XSTAT 30 is an expandable and multi-sponge product that can be effective in hindering blood flow when tourniquet is unavailable or cannot be applied like in the groin or armpit. This is also used in case of emergency especially when hospital personnel are not present at the scene yet. 

Between 30 and 40 percent of civilians die as a result of hemorrhage secondary to traumatic injuries as per the report of the United States Army Institute of Surgical Research. Of these numbers, 33 to 56 percent die before reaching a health facility.

"When a product is developed for use in the battlefield, it is generally intended to work in a worst-case scenario where advanced care might not be immediately available," Office of Device Evaluation in the FDA's Center for Devices and Radiological Health William Maisel said. 

The package containing the device has one to three applicators with 92 compressed sponges inside. The sponges expand, fill up the wound cavity and make a barrier against blood flow that could last up to 4 hours, enough to buy time and send a patient for surgery.

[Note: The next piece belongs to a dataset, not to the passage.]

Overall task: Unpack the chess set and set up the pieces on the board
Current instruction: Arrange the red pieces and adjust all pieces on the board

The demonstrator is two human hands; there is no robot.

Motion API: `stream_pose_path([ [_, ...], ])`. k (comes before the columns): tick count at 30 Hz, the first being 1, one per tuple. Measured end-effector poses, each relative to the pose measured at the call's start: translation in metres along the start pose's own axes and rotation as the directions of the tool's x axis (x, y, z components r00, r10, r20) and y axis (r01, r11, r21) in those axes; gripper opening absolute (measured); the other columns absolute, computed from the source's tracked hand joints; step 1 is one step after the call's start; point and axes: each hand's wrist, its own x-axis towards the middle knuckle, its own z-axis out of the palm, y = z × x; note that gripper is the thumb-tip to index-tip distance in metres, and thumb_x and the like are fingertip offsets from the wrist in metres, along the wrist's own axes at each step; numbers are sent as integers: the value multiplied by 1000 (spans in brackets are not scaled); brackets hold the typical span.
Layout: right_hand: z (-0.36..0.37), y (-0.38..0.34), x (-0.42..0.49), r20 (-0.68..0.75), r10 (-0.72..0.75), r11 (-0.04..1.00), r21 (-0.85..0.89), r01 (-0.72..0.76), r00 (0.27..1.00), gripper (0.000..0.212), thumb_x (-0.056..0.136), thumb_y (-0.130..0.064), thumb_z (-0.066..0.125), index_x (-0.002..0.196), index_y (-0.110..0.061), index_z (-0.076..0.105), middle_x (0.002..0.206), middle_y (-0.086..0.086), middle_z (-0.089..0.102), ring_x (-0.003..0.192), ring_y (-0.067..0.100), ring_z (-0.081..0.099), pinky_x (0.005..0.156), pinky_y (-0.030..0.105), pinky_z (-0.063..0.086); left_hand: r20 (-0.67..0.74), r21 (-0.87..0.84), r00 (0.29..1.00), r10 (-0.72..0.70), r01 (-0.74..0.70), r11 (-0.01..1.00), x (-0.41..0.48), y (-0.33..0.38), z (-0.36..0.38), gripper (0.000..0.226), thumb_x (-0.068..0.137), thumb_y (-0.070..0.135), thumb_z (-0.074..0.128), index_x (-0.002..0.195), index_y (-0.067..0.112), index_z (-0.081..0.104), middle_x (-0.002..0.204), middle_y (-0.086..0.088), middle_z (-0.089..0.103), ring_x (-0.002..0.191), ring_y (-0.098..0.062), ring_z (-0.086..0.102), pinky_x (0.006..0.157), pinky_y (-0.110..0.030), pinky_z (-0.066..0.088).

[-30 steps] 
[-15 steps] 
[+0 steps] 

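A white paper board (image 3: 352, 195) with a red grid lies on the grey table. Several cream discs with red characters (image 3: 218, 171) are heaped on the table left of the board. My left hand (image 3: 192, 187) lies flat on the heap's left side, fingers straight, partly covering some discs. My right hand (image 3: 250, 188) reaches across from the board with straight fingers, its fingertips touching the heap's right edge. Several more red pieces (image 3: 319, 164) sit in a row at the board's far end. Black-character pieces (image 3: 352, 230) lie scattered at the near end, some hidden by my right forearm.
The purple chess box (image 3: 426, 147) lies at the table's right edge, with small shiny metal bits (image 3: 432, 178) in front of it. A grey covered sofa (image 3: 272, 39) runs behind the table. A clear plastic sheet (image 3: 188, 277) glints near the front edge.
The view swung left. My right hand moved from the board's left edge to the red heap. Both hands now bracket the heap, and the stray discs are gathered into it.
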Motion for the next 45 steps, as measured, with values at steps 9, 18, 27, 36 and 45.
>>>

However, the product is not allowed on chest, pelvis, abdomen and tissues found just above the collarbone. 

The number of sponges to be used may differ in patients as factors like wound size and depth need to be taken into consideration. The sponges with a size diameter of 9.8 millimeters and height of 4 to 5 millimeters can absorb 3 milliliters of blood or fluid. With 92 sponges in each applicator, it can approximately absorb a pint or 300 milliliters of fluid. 

All sponges applied should be removed before closing the wound during operation. With its visible X-ray marker, these can be easily viewed and detected.

"It is exciting to see this technology transition to help civilian first-responders control some severe, life-threatening bleeding while on the trauma scene," Maisel stated.